The strategy we propose to follow to establish PB-IVIVC is to start on selected compounds, which have demonstrated proof of concept (phases 1–2) and are likely to reach late development. The objectives are to support specifications and QbD of the commercial formulation (Fig. 9). Criteria for the development of PB-IVIVC are based on the nature of the compound and preliminary evaluation of in vitro and in vivo data to define, through sensitivity analysis, the main factors limiting absorption in human. These factors could be used to recommend the use of specific biomarkers in the clinic, to mechanistically understand the within- or between-subject variability when expected to be large. In vitro data may be preliminary or conflicting at this stage, such as when the drug self-micellizes, since it may, despite large apparent solubility, impact absorption by reducing the free drug fraction. Following this initial evaluation, the likelihood of success for PB-IVIVC can be assessed and commercially relevant variants could be prepared and tested with existing dissolution methods. Once the human study is conducted, a PBPK model based on preferably individual data, if biomarkers were used, or average profiles, can be used to extract in vivo dissolution rates and compare in vitro dissolution to in vivo dissolution. Dissolution methods that are clinically relevant can subsequently be developed using in vivo absorption rates as the blueprint if the preliminary methods failed the correlation.
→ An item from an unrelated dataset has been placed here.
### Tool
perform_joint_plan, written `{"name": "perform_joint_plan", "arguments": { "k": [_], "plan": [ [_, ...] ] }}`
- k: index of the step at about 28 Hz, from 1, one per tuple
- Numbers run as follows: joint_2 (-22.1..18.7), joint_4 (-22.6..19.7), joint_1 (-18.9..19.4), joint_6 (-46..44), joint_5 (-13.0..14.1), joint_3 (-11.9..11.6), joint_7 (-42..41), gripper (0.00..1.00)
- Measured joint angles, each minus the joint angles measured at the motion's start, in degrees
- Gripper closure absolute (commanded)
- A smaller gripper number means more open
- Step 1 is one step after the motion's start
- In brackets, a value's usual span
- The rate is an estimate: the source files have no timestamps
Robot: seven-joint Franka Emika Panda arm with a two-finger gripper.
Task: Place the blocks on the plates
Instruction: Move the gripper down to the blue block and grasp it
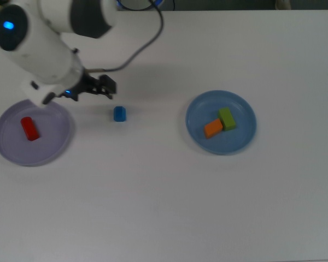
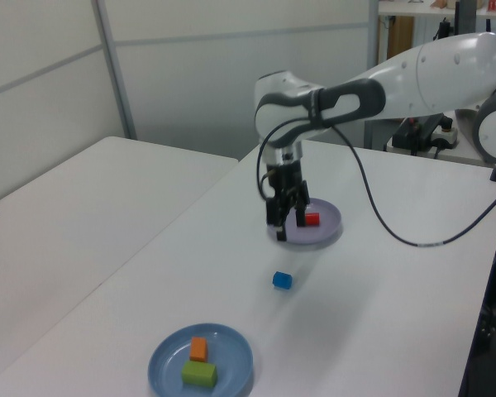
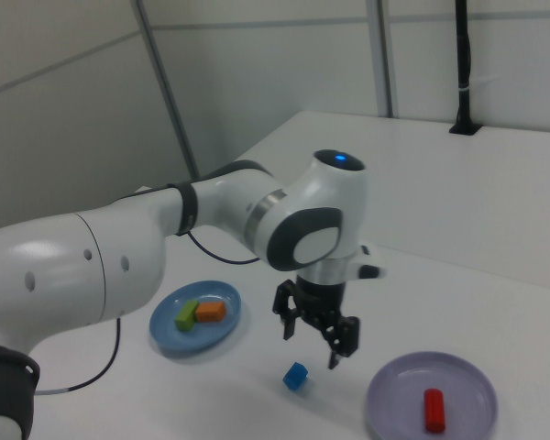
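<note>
Hovering spread and empty, the end effector (image 2: 285, 222) hangs between blue block (image 2: 282, 280) and lavender plate (image 2: 324, 234).

White table (image 1: 169, 207), grey wall panels (image 2: 190, 74), black pole (image 3: 461, 64)
</note>
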Motion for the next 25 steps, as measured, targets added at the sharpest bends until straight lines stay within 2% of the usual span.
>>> {"name": "perform_joint_plan", "arguments": {
  "k": [3, 6, 7, 9, 10, 11, 14, 15, 17, 18, 25],
  "plan": [
    [-0.01, -2.94, 3.23, 3.64, -2.30, 0.03, 7.13, 0.00],
    [-0.16, -6.28, 5.51, 8.18, -4.33, 0.05, 9.89, 0.01],
    [-0.22, -8.10, 6.37, 10.73, -5.16, 0.05, 10.60, 0.05],
    [-0.24, -9.96, 7.03, 13.23, -6.14, 0.05, 11.14, 0.18],
    [-0.25, -10.63, 7.17, 14.13, -6.60, 0.05, 11.23, 0.36],
    [-0.24, -11.38, 7.21, 15.07, -7.30, 0.04, 11.26, 0.48],
    [-0.27, -11.98, 7.07, 15.91, -8.57, -0.12, 11.26, 0.74],
    [-0.28, -12.02, 7.00, 15.97, -8.78, -0.15, 11.26, 0.87],
    [-0.33, -12.04, 6.81, 15.98, -9.09, -0.16, 11.26, 0.97],
    [-0.37, -12.04, 6.77, 15.98, -9.27, -0.16, 11.26, 1.00],
    [-0.62, -12.06, 6.75, 15.98, -10.71, -0.16, 11.26, 1.00]
  ]
}}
The full package consisting of clinically relevant methods for commercially representative variants and PB-IVIVC can then be used to justify the product specifications and design space, the size of the bioequivalent space, and the minor changes occurring during the life of the product on the market. Finally, once PK-PD or PK-safety data become available, these mechanistic models can be used to improve the reference commercial formulation which could lead to new life cycle management (LCM) products.

Fig. 9
figure 9

Proposed strategy to develop PB-IVIVC and use mechanistic oral absorption modeling to cover late-stage product development. Highlighted in gray are the steps where absorption modeling and/or PB-IVIVC are applied (MR, modified release; IR, immediate release; QC, quality control; LCM, life cycle management; PBPK, physiologically based pharmacokinetics; PK, pharmacokinetics; QbD, quality by design)

Conclusions

Physiologically based absorption modeling can nowadays provide an alternative methodology for the development of in vitroin vivo correlations. The case studies presented in this manuscript demonstrate how PB-IVIVC can address, when needed, the challenges with traditional IVIVC models for MR systems such as accounting for regio-dependent absorption (case study 4), lag in stomach emptying (case study 5), or use of a prodrug (case study 6). Perhaps, more importantly, the PB-IVIVC approach opens more possibilities for establishing IVIVCs for IR products, for which success rates have been historically reported quite low. Three case studies are presented in the manuscript where a PB-IVIVC was used to guide formulation understanding (case study 1) or set clinically relevant specifications (case studies 2–3). The mechanistic and separate modeling of the dissolution and absorption process in the PB-IVIVC model allowed for a successful correlation between in vitro and in vivo dissolution in the presence of food for basmisanil and zolpidem and in the fasted state for lesinurad and simeprevir. For lesinurad and simeprevir, the modeling of the dissolution data allowed for the translation of the dissolution kinetics from the in vitro setting to the in vivo situation by accounting for changes in the dissolution environment which cannot be accomplished in the traditional IVIVC setting. With the increased adoption of PB-IVIVC, we expect that best practices in development and verification of these models will be established that can eventually inform a regulatory guidance.